My first concerns about Juliet's development were a lazy eye and delayed speech.  It seems so silly how much I worried about her eye as it is the very least of my concerns now.  I started being concerned about her speech around the age of eighteen months and by thirty months I was convinced she was delayed.  Her tantrums  seemed much more than just tantrums. People around me tried to convinced me not to worry.  She had a two year check with a health visitor and all her scores fell within the 'normal' range.  Before she started preschool I told them my concerns and they were reassuring that she would probably come on when she had more chance to mix with other children.

She started preschool and then about five weeks later, a week before our third child was due to be born, I was asked if I could pop in to speak to her key person.  When I got there the manager and SENCO were sat down too and I knew I was about to be told it was worse than I thought.  They agreed with my concerns and then some.  

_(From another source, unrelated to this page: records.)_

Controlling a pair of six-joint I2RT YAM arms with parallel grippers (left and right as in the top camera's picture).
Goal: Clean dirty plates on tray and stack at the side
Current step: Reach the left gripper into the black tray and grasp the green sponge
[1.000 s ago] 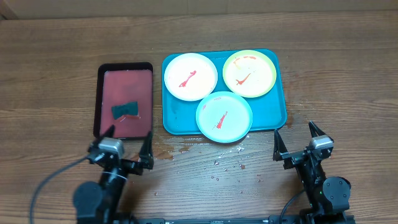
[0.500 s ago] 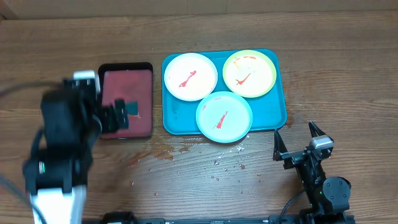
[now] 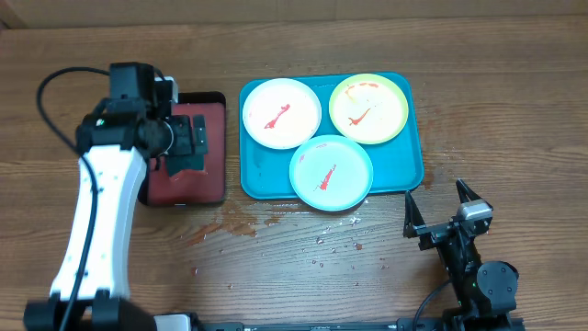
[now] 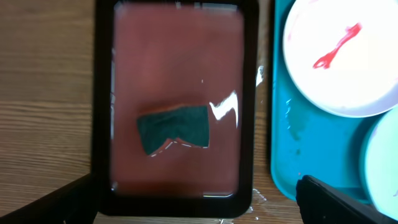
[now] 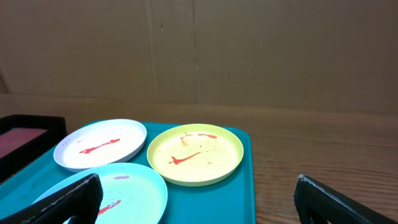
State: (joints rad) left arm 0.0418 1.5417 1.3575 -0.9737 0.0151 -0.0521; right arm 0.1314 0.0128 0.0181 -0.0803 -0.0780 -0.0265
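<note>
While both arms stay off it, the tray [image 3: 262, 173] lies in the upper middle of the overhead frame, carrying all three plates. The white plate [image 3: 281, 112] is at its upper left and the yellow-green plate [image 3: 368, 108] at its upper right. The light blue plate [image 3: 331, 172] sits low in the centre, its edge reaching over the tray's lower rim. Each has a red sauce streak across its middle. The three rims crowd one another, and only a strip of turquoise shows down the tray's left side.

Just left of it, with a narrow gap of wood between, is a black-rimmed tray [image 4: 249, 112] with a wet reddish floor. A dark green sponge [image 4: 174, 129] lies flat near its middle. The left tool [image 4: 195, 186] hangs above this tray with its fingers spread wide apart, one at each lower corner of the left wrist view, gripping nothing. Its white arm crosses the left part of the overhead frame, with a black cable [image 3: 48, 87] looping at the upper left.

The right tool [image 3: 435, 191] is at the lower right, fingers also spread and empty, well below the tray's lower right corner. The tabletop [image 3: 505, 110] is bare wood along the right edge and the top. Below the trays, water droplets [image 3: 322, 241] and a reddish smear [image 3: 241, 226] speckle it.
</note>
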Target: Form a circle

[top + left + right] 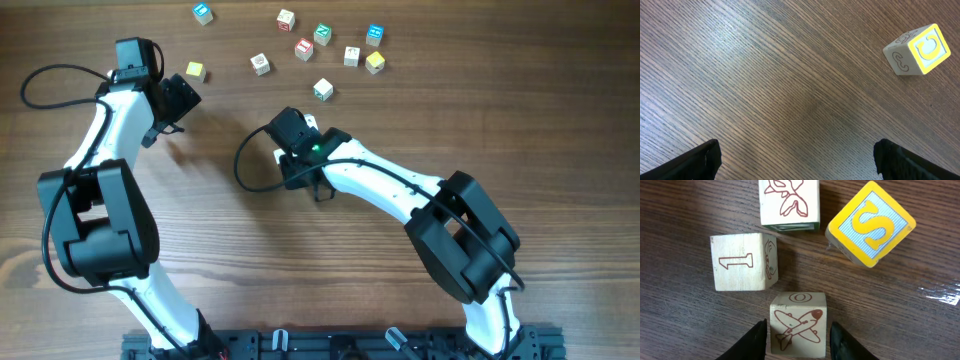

Autism was first mentioned to me at our first Paediatrician's appointment.  I thought they were crazy - how could a child so sociable be Autistic?!  A few months later I could see it.  I had convinced myself that if her speech and language came on her social skills and learning would too but they didn't.  There were just things about her that were different.  She did make eye contact but I realised only to share enjoyment not to make requests or in conversation. Her interests were typical but obsessive and repetitive. Her behavior seemed out of control. However, she didn't seem to fit 'classic' Autism and articles describing girls with Autism sort of fit but not quite.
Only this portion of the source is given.